■ What you should do
A single number is the whole answer: the count of lines in the records where "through" occurs.

Stored records:
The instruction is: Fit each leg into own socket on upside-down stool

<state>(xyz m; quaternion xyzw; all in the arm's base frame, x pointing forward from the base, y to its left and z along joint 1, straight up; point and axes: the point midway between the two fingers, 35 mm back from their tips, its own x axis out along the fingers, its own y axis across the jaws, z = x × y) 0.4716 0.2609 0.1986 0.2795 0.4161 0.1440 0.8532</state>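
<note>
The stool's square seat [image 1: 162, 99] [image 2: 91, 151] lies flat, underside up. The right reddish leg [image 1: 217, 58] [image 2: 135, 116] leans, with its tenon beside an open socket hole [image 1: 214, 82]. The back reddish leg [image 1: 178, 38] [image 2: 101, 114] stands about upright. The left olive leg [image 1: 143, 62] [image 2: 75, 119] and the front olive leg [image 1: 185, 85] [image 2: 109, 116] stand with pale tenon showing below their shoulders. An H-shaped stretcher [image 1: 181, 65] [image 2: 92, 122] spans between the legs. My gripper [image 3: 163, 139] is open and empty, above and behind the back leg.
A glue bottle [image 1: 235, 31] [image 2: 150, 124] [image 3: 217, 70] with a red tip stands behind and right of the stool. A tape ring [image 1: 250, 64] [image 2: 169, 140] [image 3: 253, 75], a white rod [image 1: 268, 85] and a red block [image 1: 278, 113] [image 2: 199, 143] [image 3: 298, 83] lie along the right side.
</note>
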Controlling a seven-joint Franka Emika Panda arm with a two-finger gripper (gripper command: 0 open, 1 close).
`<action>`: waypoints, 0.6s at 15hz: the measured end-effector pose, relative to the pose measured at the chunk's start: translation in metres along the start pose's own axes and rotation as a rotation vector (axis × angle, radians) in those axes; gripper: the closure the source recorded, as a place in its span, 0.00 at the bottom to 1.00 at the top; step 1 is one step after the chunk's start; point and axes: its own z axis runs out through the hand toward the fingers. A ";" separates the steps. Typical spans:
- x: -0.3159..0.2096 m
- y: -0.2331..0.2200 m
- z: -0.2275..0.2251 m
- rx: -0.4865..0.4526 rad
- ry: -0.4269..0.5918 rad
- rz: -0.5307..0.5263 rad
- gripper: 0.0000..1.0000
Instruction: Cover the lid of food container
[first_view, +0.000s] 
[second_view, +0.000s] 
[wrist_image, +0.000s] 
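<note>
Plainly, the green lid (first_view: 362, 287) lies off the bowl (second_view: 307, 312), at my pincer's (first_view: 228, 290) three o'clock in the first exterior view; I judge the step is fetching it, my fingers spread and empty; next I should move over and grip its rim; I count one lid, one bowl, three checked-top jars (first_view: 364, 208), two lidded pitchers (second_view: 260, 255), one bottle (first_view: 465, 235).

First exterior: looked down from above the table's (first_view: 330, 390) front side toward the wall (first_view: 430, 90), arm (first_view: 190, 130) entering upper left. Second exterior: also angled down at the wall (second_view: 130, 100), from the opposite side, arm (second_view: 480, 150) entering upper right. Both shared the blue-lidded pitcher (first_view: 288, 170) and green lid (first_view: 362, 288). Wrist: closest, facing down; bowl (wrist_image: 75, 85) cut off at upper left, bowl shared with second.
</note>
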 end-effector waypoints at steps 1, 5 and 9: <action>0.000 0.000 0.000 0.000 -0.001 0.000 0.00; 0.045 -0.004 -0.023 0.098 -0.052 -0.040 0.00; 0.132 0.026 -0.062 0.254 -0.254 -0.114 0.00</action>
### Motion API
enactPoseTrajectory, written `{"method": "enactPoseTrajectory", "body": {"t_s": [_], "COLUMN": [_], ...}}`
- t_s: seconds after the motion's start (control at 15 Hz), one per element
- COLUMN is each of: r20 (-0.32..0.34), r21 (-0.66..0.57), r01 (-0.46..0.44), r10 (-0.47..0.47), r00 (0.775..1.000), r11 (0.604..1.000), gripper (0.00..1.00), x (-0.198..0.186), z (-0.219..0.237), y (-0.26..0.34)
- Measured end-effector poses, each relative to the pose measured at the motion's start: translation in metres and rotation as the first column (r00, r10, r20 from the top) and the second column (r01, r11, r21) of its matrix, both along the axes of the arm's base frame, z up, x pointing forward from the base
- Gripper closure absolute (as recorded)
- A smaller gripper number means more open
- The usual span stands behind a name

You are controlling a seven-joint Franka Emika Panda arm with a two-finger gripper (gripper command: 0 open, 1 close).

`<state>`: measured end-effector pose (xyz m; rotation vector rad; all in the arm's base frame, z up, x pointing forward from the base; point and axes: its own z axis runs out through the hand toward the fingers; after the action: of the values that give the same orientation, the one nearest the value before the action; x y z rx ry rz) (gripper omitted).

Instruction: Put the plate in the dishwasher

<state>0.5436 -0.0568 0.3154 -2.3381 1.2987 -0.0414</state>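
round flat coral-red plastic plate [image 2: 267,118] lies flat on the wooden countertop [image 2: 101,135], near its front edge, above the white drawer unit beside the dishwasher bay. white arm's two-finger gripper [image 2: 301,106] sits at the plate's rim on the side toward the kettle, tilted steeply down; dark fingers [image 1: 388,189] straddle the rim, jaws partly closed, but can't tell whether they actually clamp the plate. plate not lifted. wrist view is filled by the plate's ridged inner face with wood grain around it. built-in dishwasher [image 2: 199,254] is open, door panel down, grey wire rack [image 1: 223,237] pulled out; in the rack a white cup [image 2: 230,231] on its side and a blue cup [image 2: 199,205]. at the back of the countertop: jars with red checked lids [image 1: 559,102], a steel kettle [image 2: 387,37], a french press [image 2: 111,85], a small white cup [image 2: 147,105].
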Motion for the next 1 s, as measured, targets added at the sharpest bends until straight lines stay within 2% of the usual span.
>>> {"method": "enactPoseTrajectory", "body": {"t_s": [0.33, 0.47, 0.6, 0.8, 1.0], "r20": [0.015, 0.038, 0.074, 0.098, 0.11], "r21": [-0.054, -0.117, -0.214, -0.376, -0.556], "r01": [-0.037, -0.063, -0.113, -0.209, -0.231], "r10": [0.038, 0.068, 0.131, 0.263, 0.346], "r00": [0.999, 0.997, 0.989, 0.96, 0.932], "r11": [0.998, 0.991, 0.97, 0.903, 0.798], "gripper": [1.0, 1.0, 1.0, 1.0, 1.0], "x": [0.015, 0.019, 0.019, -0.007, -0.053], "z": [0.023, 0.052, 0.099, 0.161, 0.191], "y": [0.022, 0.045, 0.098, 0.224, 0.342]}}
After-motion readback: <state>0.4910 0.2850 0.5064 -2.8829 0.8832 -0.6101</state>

■ Written reply
2